Cool, huh? Notice how there is no wasted motion here.

The other thing I found was an article called “The Anatomy of Speed Skating” from an issue of Popular Science Monthly from December 1895. It begins with a reference to the German writer Johann Wolfgang von Goethe, who enjoyed skating.

Here’s a picture of Goethe on skates, looking very much the manly skater on the cusp of German Romanticism (hips forward and tailbone down). I feel like I should be one of that smiling trio of women ready to chuck a snowball at him.

Weihnachtskreuzfahrt_mit_J_W_v._Goethe

I didn’t know Goethe skated, but why should I be surprised?  After all, William Wordsworth skated too.
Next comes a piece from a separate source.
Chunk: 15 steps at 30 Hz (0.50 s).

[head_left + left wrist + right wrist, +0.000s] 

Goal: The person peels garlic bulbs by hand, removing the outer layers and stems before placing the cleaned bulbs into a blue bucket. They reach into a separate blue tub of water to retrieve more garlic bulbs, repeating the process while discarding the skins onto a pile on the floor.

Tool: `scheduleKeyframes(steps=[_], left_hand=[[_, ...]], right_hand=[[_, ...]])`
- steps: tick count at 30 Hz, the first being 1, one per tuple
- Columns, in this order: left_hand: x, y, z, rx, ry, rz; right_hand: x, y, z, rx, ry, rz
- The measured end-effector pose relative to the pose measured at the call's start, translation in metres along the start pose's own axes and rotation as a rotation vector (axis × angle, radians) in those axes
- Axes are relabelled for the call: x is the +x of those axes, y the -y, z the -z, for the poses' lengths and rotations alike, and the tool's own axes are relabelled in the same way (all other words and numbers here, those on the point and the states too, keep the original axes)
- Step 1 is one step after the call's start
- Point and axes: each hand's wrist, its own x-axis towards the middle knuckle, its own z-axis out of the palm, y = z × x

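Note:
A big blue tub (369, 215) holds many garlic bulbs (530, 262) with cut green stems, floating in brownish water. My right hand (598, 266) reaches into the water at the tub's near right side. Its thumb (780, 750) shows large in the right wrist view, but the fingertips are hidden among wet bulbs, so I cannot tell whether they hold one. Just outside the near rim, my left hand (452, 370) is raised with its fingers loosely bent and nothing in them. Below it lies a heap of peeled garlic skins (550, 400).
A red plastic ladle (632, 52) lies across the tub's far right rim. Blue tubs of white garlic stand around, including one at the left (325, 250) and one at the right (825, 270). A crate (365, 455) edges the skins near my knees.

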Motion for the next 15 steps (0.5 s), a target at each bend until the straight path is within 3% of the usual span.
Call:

All those Romantic poets seemed to take to the ice, and then write poetry about it. Here’s Wordsworth’s description of what he calls “a time of rapture” from The Prelude: 

. . . I wheeled about,
Proud and exulting like an untired horse
That cares not for his home. All shod with steel,
We hissed along the polished ice in games
Confederate, imitative of the chase
And woodland pleasures,–the resounding horn,
The pack loud chiming, and the hunted hare.

And here’s Wordsworth’s skates, preserved for posterity in the Wordsworth Museum and immortalized by the great contemporary poet Seamus Heaney in his poem “Wordsworth’s Skates,” from his 2006 poetry collection District and Circle.

Star in the window.

Slate scrape.
Bird or branch?
Or the whet and scud of steel on placid ice?

Not the bootless runners lying toppled
In dust in a display case,
Their bindings perished,

But the reel of them on frozen Windermere
As he flashed from the clutch of earth along its curve
And left it scored.

Image from the Wordsworth Trust. Caption reads:

Image from the Wordsworth Trust. Caption reads: “These were Wordsworth’s skates and they would have bolted into his clogs (shoes with wooden soles). Only four days after moving into Dove Cottage, on Christmas Eve, 1799, Wordsworth wrote in a letter, ‘Rydal is covered in ice, clear as polished steel, I have procured a pair of skates,
and tomorrow mean to give my body to the wind.”

Oh, okay, sorry. Back to the article on “The Anatomy of Speed Skating.”

The rest of the essay describes the accomplishments of some of the fastest speed skaters of this time (John S. Johnson [of Minneapolis!], Olaf Nortwedt, Adolph Norsing, and J.K. McCulloch) but also focuses on how these men have developed skeletal and muscular problems from the over-development of certain muscles and the neglect of others.  It gives careful details on anatomical features, diet, and training habits of speed skaters from the U.S., Canada, and Norway. It concludes that some of these men have developed a “bicycle stoop” and have poorly developed arms while others, who have supplemented skating with gymnastics, have much better upper body development and symmetry.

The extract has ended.